» **TASK GOAL**
If a line in the listing below includes the word "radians", pick it out.

» **ENTRIES SUPPLIED**
......

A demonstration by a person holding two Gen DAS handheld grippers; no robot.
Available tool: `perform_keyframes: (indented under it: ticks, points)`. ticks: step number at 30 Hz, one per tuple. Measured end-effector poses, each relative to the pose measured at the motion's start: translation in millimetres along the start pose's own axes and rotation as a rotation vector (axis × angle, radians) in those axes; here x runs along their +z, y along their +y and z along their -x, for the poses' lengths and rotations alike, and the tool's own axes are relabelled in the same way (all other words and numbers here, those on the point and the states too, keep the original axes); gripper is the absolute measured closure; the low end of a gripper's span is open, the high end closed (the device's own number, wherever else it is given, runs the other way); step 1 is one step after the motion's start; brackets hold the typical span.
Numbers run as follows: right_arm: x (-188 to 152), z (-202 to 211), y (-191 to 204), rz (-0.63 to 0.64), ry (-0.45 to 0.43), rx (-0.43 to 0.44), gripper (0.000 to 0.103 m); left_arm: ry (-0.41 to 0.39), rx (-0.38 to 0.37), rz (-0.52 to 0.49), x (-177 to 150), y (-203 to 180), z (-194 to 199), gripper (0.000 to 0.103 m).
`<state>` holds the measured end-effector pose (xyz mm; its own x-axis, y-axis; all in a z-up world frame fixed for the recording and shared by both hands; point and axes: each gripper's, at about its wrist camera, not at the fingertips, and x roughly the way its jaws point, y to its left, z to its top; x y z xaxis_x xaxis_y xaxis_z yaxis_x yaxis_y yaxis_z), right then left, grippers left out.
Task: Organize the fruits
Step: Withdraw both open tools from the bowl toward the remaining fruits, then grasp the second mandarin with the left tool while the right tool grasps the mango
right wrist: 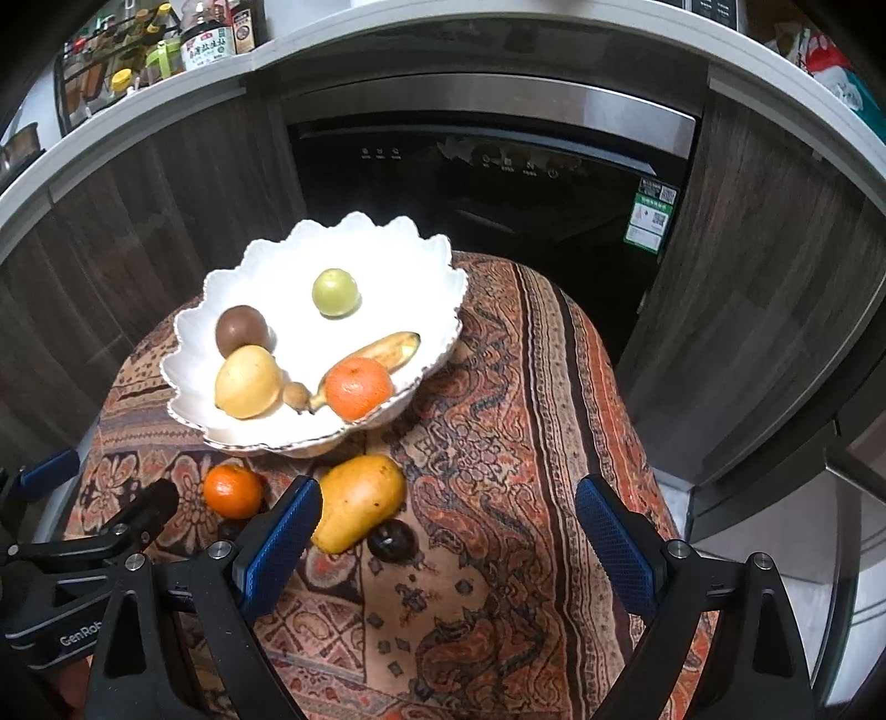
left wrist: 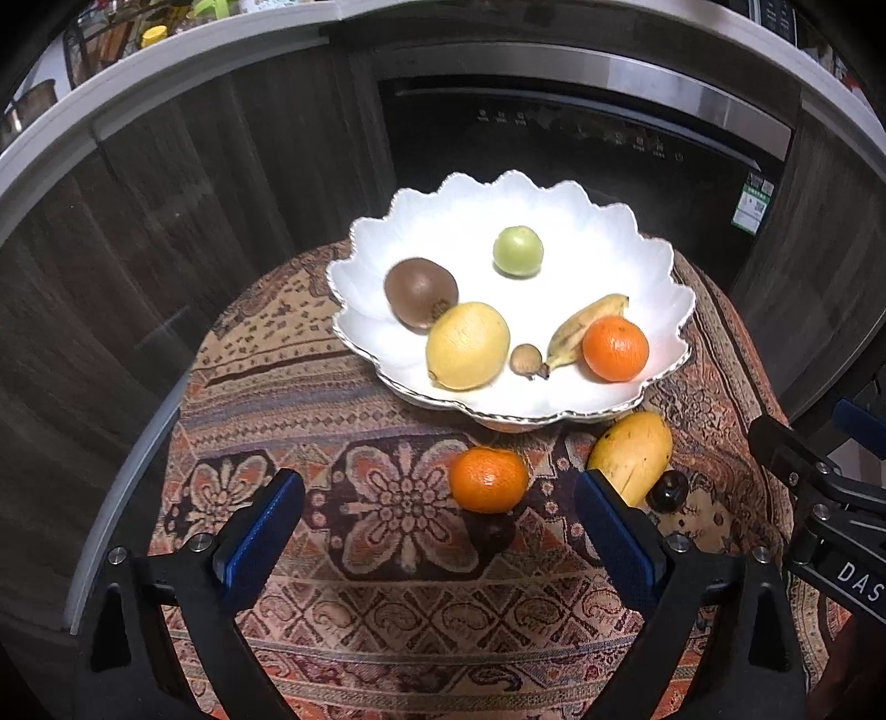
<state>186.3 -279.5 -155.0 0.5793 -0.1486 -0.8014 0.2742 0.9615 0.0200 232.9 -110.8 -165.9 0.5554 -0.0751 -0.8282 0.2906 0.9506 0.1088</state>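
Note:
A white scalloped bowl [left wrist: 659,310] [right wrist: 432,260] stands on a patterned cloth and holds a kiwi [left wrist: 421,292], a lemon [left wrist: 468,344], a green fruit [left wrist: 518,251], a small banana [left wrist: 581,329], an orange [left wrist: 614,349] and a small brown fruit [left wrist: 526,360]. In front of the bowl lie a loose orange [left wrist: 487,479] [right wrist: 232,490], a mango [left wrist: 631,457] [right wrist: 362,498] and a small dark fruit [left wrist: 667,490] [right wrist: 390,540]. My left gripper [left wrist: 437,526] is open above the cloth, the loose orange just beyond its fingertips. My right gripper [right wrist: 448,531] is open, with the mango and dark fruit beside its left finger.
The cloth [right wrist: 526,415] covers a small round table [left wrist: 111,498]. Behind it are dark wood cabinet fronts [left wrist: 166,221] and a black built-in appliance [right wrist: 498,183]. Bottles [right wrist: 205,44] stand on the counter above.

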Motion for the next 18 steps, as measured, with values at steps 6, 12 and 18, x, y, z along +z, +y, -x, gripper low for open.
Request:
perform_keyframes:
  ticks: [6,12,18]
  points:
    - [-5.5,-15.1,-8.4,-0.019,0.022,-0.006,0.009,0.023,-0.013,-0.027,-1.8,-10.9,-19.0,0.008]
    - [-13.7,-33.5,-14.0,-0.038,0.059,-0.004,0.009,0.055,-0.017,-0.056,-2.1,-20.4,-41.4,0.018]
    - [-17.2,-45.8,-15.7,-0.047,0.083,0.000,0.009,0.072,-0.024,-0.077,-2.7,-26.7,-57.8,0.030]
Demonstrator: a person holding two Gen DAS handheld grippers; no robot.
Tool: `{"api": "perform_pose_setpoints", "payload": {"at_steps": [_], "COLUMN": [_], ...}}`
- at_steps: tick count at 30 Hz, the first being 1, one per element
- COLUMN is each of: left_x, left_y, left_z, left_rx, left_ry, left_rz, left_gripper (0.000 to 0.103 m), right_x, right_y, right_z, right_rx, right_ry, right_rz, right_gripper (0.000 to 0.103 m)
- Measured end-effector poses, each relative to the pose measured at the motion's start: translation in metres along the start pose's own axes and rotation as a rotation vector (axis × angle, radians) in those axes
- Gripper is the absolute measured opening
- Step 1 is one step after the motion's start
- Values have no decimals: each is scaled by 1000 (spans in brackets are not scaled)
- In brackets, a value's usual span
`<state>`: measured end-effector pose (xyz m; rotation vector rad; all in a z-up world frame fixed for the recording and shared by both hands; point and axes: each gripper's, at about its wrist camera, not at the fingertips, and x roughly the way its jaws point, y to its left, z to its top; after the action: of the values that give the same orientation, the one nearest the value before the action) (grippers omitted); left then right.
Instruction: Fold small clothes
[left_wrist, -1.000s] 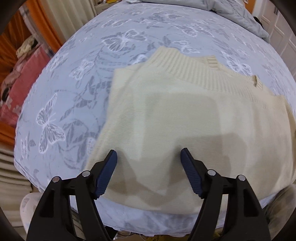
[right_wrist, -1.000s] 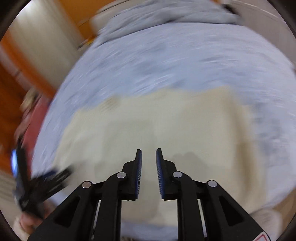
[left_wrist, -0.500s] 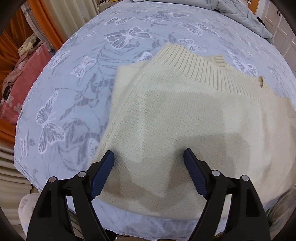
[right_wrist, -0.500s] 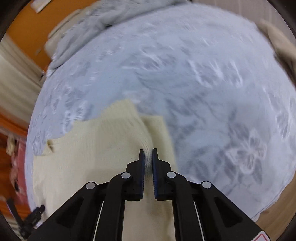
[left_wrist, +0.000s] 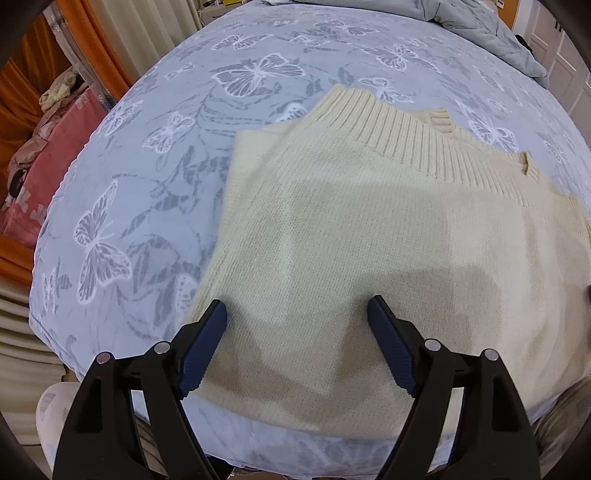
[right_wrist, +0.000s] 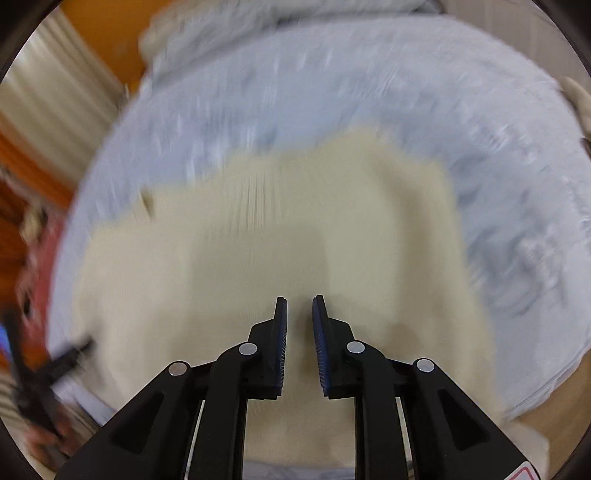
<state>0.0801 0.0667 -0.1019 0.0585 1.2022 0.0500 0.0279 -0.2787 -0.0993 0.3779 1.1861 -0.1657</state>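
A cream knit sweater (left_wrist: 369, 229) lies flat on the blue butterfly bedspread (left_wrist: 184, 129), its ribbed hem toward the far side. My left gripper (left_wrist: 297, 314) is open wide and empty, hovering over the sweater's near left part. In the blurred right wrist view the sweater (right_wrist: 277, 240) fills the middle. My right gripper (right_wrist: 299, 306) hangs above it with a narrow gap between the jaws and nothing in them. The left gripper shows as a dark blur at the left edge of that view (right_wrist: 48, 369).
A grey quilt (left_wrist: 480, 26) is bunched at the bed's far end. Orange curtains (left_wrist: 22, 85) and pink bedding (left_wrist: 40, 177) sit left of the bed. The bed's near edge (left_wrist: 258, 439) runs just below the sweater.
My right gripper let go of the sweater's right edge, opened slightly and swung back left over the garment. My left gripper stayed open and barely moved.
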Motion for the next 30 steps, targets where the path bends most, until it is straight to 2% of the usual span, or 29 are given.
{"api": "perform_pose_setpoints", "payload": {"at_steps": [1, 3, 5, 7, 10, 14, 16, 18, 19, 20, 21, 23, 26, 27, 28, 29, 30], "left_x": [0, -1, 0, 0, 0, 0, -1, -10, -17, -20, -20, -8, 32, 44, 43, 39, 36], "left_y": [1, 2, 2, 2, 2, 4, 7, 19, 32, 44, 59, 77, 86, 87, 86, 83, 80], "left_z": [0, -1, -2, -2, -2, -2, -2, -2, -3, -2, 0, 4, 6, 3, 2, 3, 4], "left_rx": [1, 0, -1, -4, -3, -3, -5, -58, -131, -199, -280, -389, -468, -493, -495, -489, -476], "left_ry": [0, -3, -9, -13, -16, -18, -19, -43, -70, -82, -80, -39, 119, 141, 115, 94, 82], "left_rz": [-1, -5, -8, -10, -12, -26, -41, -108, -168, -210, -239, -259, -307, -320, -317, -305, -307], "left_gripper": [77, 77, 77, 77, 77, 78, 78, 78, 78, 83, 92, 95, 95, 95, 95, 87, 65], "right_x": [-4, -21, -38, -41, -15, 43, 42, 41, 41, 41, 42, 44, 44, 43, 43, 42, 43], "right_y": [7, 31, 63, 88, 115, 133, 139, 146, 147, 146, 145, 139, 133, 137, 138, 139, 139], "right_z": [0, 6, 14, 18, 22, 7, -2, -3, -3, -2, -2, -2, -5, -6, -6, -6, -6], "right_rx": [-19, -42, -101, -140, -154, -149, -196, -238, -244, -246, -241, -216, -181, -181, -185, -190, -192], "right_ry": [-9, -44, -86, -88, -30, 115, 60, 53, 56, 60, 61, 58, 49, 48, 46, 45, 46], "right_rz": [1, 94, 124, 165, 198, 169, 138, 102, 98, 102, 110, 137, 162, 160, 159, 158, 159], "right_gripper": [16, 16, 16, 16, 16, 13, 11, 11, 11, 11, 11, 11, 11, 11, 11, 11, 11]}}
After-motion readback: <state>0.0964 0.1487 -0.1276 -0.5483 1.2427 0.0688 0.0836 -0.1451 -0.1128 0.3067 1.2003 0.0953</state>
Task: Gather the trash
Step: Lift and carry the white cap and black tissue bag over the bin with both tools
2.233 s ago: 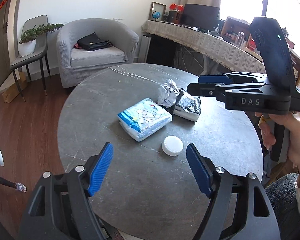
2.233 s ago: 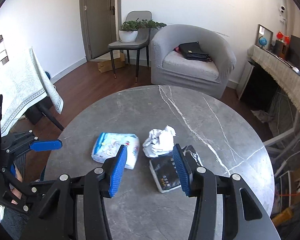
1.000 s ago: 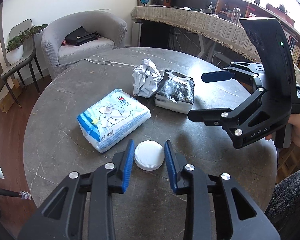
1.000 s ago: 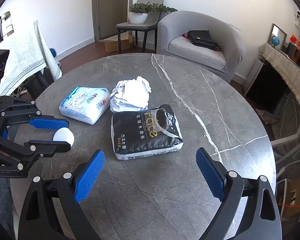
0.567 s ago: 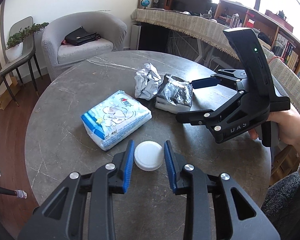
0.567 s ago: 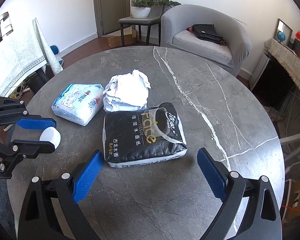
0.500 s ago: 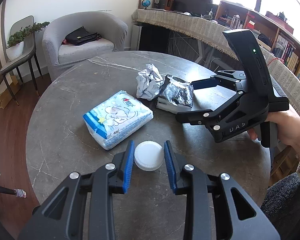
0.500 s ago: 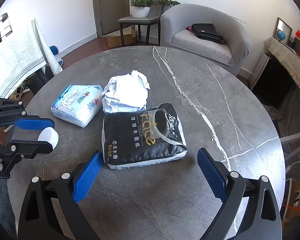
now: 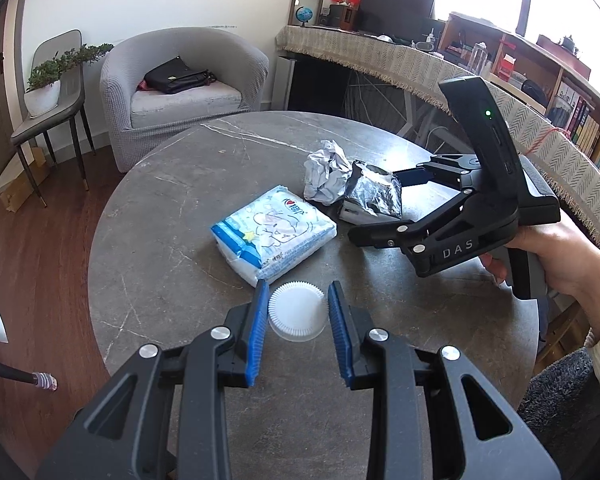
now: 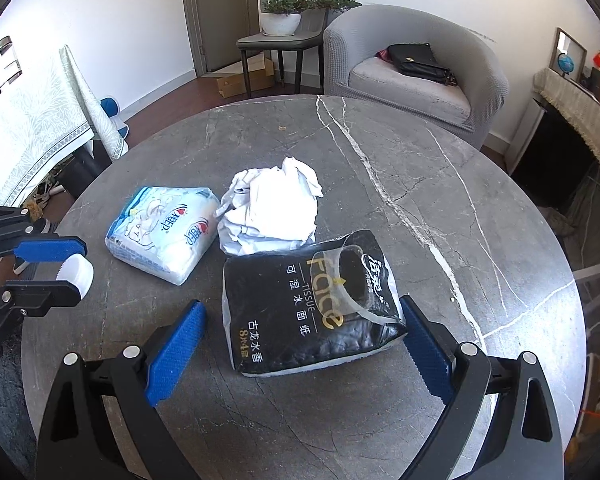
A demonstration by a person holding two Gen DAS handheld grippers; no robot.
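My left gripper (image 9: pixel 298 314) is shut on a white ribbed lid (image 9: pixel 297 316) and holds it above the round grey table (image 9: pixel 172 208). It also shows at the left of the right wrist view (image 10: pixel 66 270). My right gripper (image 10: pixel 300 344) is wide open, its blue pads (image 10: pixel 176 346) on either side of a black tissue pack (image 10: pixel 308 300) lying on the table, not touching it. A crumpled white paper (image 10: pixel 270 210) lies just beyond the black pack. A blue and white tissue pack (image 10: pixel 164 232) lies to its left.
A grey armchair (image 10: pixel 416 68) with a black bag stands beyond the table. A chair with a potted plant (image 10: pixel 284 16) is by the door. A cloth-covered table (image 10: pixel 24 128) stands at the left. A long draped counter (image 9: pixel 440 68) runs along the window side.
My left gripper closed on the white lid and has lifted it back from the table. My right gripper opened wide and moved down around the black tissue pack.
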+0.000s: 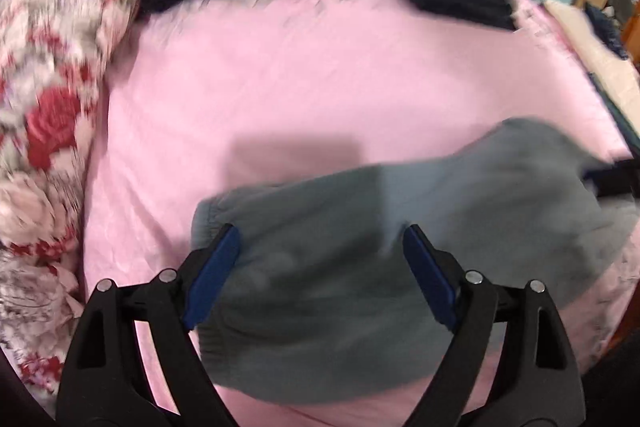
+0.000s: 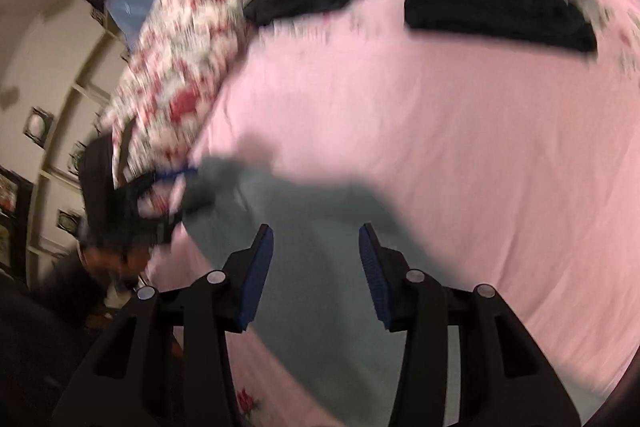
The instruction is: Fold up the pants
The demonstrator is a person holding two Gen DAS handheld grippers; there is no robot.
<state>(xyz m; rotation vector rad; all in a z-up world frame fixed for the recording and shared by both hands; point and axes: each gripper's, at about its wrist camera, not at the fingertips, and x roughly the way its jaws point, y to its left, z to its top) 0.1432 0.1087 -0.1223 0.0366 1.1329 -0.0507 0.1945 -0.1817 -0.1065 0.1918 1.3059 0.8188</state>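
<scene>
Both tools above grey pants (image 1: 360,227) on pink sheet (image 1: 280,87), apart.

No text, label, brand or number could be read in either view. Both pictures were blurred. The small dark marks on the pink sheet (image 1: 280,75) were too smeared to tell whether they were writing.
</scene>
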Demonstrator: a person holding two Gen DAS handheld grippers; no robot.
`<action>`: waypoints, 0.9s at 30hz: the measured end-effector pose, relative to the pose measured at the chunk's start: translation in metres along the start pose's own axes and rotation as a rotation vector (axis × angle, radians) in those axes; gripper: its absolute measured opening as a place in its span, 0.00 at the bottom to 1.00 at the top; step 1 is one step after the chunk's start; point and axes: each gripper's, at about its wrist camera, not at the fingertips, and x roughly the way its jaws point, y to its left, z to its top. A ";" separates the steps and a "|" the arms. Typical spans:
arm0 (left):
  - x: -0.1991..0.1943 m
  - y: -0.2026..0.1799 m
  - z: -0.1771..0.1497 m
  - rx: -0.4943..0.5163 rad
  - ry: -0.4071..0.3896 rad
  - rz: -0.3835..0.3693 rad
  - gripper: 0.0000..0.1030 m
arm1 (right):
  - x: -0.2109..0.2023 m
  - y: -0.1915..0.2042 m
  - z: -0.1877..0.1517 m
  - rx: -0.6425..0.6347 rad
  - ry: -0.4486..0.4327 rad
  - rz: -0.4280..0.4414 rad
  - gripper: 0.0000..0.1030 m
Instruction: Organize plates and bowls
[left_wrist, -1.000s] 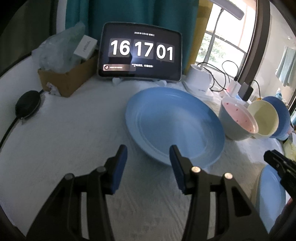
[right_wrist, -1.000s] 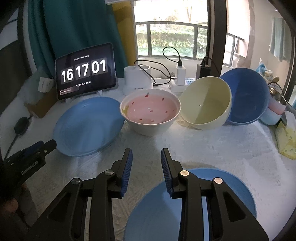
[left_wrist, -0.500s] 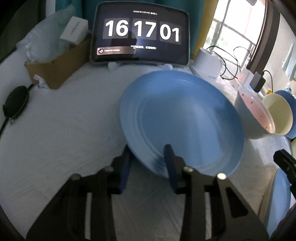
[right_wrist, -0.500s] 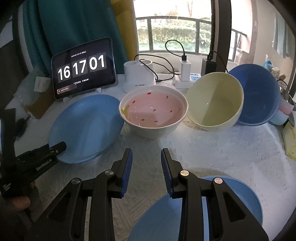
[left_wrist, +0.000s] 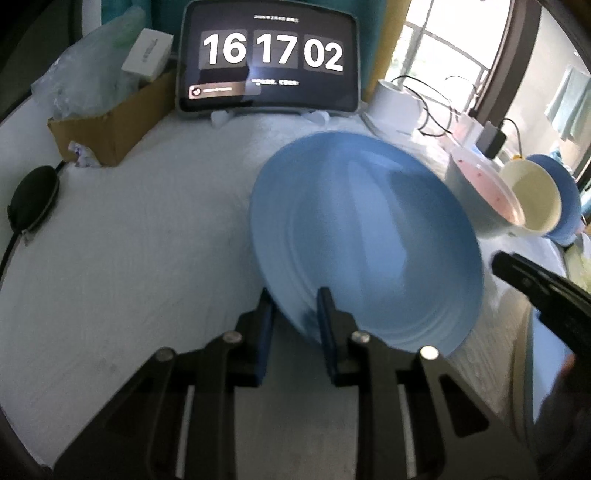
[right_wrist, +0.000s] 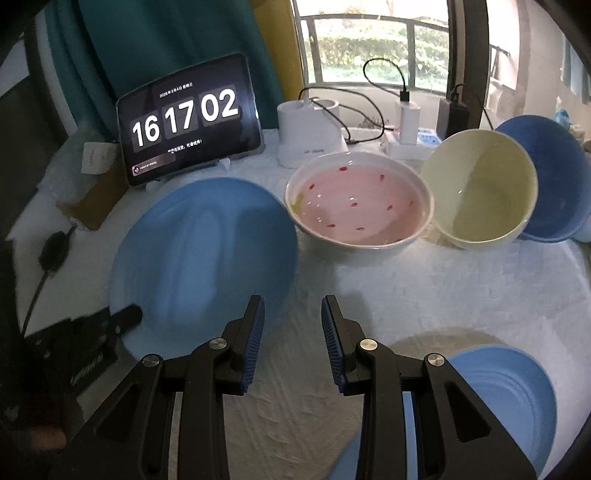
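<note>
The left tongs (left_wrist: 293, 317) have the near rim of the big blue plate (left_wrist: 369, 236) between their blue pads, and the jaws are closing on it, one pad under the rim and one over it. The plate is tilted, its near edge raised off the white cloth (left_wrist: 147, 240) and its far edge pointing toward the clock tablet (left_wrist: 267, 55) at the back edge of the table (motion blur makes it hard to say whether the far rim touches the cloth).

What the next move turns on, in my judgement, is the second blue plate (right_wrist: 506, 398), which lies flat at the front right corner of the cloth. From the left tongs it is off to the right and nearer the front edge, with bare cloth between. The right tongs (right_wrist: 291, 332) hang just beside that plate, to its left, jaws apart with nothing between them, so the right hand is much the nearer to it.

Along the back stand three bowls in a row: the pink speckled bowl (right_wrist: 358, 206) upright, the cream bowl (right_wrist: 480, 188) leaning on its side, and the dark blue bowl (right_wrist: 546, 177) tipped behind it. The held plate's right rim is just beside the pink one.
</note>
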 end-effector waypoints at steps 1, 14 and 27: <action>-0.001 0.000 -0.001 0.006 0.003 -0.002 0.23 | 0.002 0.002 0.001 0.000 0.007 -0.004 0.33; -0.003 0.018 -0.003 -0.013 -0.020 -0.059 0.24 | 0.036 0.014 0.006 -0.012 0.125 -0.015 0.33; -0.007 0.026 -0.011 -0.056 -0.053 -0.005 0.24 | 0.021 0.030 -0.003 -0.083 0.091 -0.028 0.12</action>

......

» **RESPONSE AREA**
Available tool: `perform_keyframes: (indented under it: ticks, points)`. ticks: step number at 30 Hz, one per tuple. Measured end-effector poses, each relative to the pose measured at the motion's start: translation in millimetres along the start pose's own axes and rotation as a rotation vector (axis × angle, radians) in those axes; here x runs along their +z, y along their +y and z along their -x, for the poses' lengths and rotations alike, and the tool's own axes are relabelled in the same way (all other words and numbers here, those on the point and the states too, keep the original axes); gripper is the absolute measured closure; the low end of a gripper's span is open, the high end closed (the device's own number, wherever else it is given, runs the other way); step 1 is one step after the motion's start; brackets hold the typical span.
- Measured end-effector poses, each relative to the pose measured at the motion's start: translation in metres along the start pose's own axes and rotation as a rotation vector (axis × angle, radians) in those axes
`<action>`: waypoints, 0.9s at 30hz: the measured end-effector pose, relative to the pose measured at the chunk's start: translation in metres along the start pose's own axes and rotation as a rotation vector (axis × angle, radians) in those axes; gripper: its absolute measured opening as a place in its span, 0.00 at the bottom to 1.00 at the top; step 1 is one step after the chunk's start; point and axes: each gripper's, at about its wrist camera, not at the fingertips, and x roughly the way its jaws point, y to its left, z to its top. A ";" separates the steps and a "|" the arms. Typical spans:

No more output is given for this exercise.